In FIG. 17 an alternate transfer device 49 is disclosed for use with a single paper fastener 50 consisting of a button-like head 51 from which a pair of prongs 52 extend through holes in a stack of sheets 53. The prongs 52 are bent downwardly to a dotted-line position to lie on the top sheet and thus hold the stack in assembled relationship. A single fastener 50 is normally located in the corner of a stack of sheets.

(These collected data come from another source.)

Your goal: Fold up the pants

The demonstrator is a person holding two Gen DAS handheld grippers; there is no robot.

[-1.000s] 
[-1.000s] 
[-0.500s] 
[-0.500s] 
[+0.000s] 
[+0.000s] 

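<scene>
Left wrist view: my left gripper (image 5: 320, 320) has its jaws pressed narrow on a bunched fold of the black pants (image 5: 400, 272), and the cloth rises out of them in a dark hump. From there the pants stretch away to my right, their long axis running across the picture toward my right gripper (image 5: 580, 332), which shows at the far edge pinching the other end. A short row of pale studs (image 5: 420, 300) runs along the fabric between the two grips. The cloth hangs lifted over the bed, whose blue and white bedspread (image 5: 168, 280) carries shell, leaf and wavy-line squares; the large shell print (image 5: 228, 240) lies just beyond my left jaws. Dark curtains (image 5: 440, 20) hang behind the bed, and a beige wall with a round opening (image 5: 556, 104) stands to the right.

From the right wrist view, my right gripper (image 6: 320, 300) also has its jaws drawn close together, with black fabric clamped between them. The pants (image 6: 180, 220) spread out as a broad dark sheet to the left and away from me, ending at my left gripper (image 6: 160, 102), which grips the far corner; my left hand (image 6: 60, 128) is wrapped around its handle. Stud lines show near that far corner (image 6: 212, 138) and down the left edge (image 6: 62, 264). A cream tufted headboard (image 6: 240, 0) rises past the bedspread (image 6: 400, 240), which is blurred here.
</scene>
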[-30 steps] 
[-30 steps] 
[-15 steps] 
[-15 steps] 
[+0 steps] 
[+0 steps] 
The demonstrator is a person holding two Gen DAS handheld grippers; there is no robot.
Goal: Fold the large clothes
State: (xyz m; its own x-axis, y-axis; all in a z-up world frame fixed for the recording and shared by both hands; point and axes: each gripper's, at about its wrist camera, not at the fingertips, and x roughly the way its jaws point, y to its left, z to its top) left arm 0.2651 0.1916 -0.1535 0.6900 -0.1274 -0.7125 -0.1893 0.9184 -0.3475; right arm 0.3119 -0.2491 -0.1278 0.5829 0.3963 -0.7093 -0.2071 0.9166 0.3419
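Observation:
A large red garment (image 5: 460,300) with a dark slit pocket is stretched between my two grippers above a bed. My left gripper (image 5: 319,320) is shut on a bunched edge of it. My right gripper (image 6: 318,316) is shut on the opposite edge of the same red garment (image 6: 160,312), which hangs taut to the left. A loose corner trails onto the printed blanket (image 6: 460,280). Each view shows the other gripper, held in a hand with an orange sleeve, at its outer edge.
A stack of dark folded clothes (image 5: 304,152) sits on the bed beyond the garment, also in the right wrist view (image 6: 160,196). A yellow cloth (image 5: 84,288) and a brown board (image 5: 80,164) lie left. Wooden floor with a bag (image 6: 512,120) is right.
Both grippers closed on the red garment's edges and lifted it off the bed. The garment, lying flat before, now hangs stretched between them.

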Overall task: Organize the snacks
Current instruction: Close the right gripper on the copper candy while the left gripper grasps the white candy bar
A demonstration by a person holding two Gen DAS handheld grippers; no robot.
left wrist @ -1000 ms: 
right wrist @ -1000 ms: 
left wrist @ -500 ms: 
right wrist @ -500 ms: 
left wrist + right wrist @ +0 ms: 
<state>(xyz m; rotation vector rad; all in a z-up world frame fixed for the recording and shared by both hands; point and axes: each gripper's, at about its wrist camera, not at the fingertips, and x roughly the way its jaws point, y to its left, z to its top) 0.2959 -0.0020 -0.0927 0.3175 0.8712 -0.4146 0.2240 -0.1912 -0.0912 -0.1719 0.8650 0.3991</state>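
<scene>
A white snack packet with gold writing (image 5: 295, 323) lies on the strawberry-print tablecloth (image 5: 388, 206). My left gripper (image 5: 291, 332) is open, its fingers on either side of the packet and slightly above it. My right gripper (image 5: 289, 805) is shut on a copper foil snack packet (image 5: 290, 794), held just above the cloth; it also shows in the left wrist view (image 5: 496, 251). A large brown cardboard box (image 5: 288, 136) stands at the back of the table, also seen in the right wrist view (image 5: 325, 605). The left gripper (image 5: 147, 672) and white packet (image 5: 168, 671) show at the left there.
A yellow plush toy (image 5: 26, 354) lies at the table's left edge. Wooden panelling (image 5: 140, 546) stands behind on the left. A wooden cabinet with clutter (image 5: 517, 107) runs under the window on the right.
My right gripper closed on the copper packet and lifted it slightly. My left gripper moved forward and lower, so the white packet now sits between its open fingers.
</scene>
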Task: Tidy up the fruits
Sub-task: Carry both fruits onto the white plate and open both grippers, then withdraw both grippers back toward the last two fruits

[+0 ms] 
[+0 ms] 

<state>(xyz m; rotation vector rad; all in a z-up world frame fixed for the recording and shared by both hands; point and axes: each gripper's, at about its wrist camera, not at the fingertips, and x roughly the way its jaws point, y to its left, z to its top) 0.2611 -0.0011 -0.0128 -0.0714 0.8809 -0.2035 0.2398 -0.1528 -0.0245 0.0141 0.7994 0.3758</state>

Transfer device 49 includes a tubular member 13' which is identical to tubular member 13 described above and which receives prongs 52 when the latter are bent upwardly to a solid-line position. The upper portion of tubular member 13' merges into flexible leg 12' which may be identical to leg 12 described above, or which may be of any desired cross-sectional configuration. The upper end of leg 12' merges into cross member 54 which prevents sheets transferred onto leg 12' from falling off of the upper end thereof. A hole 55 is located in cross member 54 so that it can be mounted on prongs 52 before they are bent downwardly to their dotted-line positions. Thus cross member 54 functions somewhat as a compressor.
It will be appreciated that tubular member 13' has to be dimensioned relative to prongs 52 so that an action is obtained which is the same as depicted in FIGS. 8 and 9. Alternatively, tubular member 13' should have an outer diameter which permits it to be inserted into the holes in the stack of sheets, and this can be done when the width of prongs 52 is much less than the diameter of the holes in the sheets. Furthermore, the bosses, such as 31 of the preceding figures, may be eliminated because fasteners such as 50 do not have sharp edges. The thickness of legs 12' and cross member 54 of transfer device 49 may be the same as described above for analogous parts of device 10.
While preferred embodiments of the present invention have been disclosed, it will be appreciated that the present invention is not limited thereto, but may be otherwise embodied within the scope of the following claims.